Though opening with real footage of Cold War era panic (soundtracked by the vocals of David Bowie no less), the film quickly shifts to animation; a mixture of real model photography work and superimposed pencil animations. It follows the lives of an ordinary retired couple, Jim (voiced by John Mills) and Hilda (Peggy Ashcroft), as they begin preparations for a nuclear attack they have been warned about whilst listening to Radio 4. Jim follows the public manuals on what to do – including the famous Protect and Survive government manual – building an indoor shelter and gathering supplies before the bomb strikes. Highlighting the slow and gentle ways of the couple then gives way to watching them slowly perish of radiation sickness after they survive the attack.
Such a bleak narrative renders the animation (and the original picture book form) seemingly unusual but both are incredibly deliberate and effective ploys.
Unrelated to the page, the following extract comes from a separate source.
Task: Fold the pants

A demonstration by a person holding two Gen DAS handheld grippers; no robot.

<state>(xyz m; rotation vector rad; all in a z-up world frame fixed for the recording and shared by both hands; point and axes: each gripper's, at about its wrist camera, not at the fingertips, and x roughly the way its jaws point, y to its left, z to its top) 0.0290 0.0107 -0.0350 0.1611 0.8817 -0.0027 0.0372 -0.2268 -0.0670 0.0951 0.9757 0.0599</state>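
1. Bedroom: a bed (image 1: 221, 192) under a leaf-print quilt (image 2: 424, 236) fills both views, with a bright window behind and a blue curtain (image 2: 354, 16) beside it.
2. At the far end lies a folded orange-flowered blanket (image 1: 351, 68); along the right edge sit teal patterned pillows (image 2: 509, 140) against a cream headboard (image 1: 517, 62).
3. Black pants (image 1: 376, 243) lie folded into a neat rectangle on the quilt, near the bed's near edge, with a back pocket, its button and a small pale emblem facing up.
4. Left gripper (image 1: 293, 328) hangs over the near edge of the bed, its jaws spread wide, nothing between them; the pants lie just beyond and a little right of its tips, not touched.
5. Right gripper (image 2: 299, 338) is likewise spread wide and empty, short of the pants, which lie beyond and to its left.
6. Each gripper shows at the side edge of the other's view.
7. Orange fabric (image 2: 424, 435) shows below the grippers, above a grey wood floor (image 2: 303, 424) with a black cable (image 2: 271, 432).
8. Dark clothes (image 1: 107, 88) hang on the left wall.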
The characters are already innocent and naive – in fact so naive that even with all of their hang-ups regarding the Second World War (Stalin was "like an Uncle…" and you "knew where you stood" with him, Churchill, and Roosevelt), it’s impossible not to like them. They’re seemingly almost every post-war grandparent condensed into one couple: Hilda is more concerned about the curtains and the varnish as Jim makes a mess building their bomb shelter, the oven being on is a bigger worry even with the three minute impact warning, whilst Britain’s secret security service is apparently "EMI-5". It reminds in one sense of Powell & Pressburger’s The Life And Death Of Colonel Blimp (1943) in that war has moved on, leaving those with previous experience totally outdated. Here, the generation that outdated Blimp are now unaware themselves, nostalgic about the Blitz and their old air-raid shelters. Jim even walks after the ghost of Field Marshall Montgomery in one scene.
It’s this naivety, aided by the animation style, that makes the film so powerful. As statement upon statement of innocence builds, the pathos becomes almost unbearable. Jim will just "nip down to the chemist" the day after the bomb has hit to get some pills or go to "old Sponge’s" store to get some rat repellent; of course Sponge’s will be open, he wouldn’t miss a day’s trade. The fact that the characters continue on in this vein, even after the blast wave has disintegrated their house and left the countryside around them a barren wasteland, turns the film into an incredibly affecting work. It creates the same feeling as Dianne Jackson’s pair of short animations, The Snowman (1982) and Granpa (1989), the former being adapted again from a Briggs picture book and supervised by Murakami too. As in these shorts, something is smuggled in through the animation technique, something warming that builds connections to characters quickly, meaning that even the slightest hint of melancholy – a friend melting back into snow, an old relative passing away -–becomes surprisingly powerful.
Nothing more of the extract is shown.